[mpiwg-ft] MPI Forum Wrap-Up
Jeff Hammond
jeff.science at gmail.com
Mon Dec 14 09:58:01 CST 2015
On Mon, Dec 14, 2015 at 7:11 AM, Bland, Wesley <wesley.bland at intel.com>
wrote:
> Hi Jeff. Thanks for the comments.
>
> On Dec 14, 2015, at 8:19 AM, Jeff Hammond <jeff.science at gmail.com<mailto:
> jeff.science at gmail.com>> wrote:
>
>
>
> On Fri, Dec 11, 2015 at 2:09 PM, Bland, Wesley <wesley.bland at intel.com
> <mailto:wesley.bland at intel.com>> wrote:
> Hi WG,
>
> I’ve put together some notes on the goings on around our working group at
> the forum. You can find them all on the wiki page:
>
> https://github.com/mpiwg-ft/ft-issues/wiki/2015-12-07
>
> Since I know that the click-through is not always practical, I’ll copy
> them below.
>
> Thanks,
> Wesley
>
> ====
>
> WG Meeting
>
> * Went over reading for plenary time
> * Aurelien and Keita presented some of the results of the ULFM BoF at
> SC
> * Attendance was great
> * There were a few questions and suggestions to improve the
> proposal.
> * Aurelien is creating issues for suggests that we will act on.

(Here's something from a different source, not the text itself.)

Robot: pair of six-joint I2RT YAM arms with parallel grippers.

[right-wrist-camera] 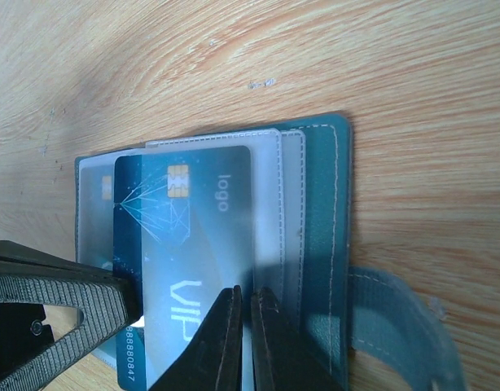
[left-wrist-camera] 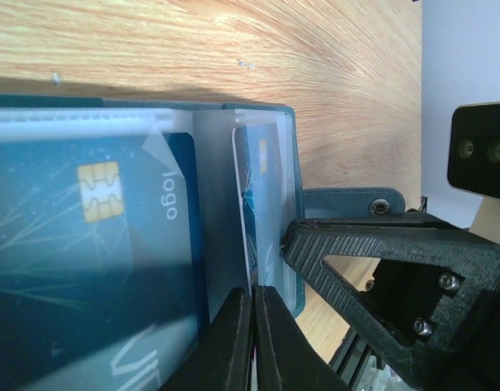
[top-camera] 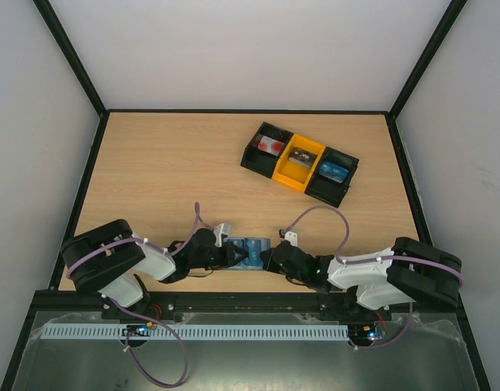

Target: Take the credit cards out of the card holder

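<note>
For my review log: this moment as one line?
card holder: open | blue card: sleeved | left end effector: pinching a sleeve | right end effector: closed at card edge

On the dark blue plastic credit card [right-wrist-camera: 189,244], tucked in a clear pocket of the dusty-blue folding card holder [right-wrist-camera: 323,244], we read "logo" in small white letters, "VIP" in large pale ones, and the digits "88880847" along its edge.
</note>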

> * We discussed an overall view of what fault tolerance and error
> handling means in the context of MPI and how we cover each area as a
> standard
> * We divided applications into a few buckets:
> * Current applications - This describes the vast majority of
> applications which require that all process remain alive and recovery tends
> to be global.
> * These apps tend to use/require recovery very similar to
> checkpoint/restart.
> * They probably don't derive a lot of benefit from ULFM-like
> recovery models, but could potentially benefit from improved error handlers.
>
> Just remember that there can be ULFM + { hot spares -or-
> MPI_Comm_spawn(_multiple) } + checkpoint-restart, which preserves the size
> of the job.
>
> Lots of those fault-intolerant apps can do something like this with
> minimal changes. The apps that cannot use ULFM are the ones that require
> expensive message logging to be able to roll-back to a coherent state.
>
> Agreed. We had some discussion of this in the room. The gist of the
> conversation was that between ULFM and existing C/R, most of these cases
> are covered in a reasonable way.
>
>
Sorry I missed this discussion f2f. I had a reason, but I cannot remember
what it was.
>
> * In-memory Checkpoint/Restart - These apps can use in-memory
> checkpointing to improve both checkpoint and recovery times. They usually
> need to replace failed processes, but don't require that all remain alive.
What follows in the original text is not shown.